-------- DATA SECTION --------

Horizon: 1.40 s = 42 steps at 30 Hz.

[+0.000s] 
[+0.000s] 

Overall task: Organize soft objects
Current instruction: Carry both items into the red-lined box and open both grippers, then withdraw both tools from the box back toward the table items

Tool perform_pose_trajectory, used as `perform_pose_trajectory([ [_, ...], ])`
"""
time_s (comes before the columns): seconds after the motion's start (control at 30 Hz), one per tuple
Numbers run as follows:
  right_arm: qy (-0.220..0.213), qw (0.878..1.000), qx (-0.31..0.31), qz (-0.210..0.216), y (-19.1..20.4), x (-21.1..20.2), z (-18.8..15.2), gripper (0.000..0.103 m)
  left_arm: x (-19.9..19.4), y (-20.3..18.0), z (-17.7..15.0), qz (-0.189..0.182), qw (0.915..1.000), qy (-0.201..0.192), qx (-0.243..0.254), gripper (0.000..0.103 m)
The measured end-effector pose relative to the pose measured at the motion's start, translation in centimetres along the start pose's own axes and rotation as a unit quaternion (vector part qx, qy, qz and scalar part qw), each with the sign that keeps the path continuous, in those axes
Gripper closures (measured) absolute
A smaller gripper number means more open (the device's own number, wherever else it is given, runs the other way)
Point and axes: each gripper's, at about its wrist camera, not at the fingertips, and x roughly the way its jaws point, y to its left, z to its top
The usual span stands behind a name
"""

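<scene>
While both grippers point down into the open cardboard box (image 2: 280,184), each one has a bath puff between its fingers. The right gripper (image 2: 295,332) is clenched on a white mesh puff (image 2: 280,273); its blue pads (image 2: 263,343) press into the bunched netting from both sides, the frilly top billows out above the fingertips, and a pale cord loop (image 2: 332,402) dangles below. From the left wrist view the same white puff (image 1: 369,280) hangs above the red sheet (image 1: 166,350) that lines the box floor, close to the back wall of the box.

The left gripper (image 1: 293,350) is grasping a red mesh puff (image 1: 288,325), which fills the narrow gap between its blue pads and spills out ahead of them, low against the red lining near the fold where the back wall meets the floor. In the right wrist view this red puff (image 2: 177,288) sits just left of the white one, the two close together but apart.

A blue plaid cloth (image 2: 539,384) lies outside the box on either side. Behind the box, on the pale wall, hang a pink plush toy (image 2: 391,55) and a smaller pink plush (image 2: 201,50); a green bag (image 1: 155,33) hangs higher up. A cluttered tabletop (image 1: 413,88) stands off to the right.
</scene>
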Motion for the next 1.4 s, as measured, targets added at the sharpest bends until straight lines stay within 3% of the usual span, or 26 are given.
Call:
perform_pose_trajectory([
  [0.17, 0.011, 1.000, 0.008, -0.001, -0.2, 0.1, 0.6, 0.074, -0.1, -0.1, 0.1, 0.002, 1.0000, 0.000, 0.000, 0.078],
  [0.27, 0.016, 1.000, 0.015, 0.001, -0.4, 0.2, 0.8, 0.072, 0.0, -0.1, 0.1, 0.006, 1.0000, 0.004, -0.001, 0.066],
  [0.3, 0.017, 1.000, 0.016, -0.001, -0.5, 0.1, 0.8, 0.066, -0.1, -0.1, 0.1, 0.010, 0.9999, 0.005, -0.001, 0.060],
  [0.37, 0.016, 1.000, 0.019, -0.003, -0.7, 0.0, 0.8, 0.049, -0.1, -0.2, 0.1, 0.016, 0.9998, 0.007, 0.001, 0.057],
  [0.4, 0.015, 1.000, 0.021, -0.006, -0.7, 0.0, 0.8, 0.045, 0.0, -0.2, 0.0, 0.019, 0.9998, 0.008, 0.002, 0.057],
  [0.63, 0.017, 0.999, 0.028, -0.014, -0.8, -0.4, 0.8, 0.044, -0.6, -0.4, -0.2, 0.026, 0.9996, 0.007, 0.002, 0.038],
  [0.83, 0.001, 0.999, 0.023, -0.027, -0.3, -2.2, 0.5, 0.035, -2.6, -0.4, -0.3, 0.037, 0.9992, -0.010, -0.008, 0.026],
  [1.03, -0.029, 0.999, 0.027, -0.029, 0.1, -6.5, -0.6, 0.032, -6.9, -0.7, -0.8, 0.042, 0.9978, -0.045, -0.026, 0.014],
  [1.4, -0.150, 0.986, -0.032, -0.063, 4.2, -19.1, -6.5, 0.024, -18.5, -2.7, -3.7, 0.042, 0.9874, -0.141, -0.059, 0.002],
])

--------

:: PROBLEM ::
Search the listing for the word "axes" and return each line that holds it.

:: ANSWER FOR THIS EXERCISE ::
The measured end-effector pose relative to the pose measured at the motion's start, translation in centimetres along the start pose's own axes and rotation as a unit quaternion (vector part qx, qy, qz and scalar part qw), each with the sign that keeps the path continuous, in those axes
Point and axes: each gripper's, at about its wrist camera, not at the fingertips, and x roughly the way its jaws point, y to its left, z to its top

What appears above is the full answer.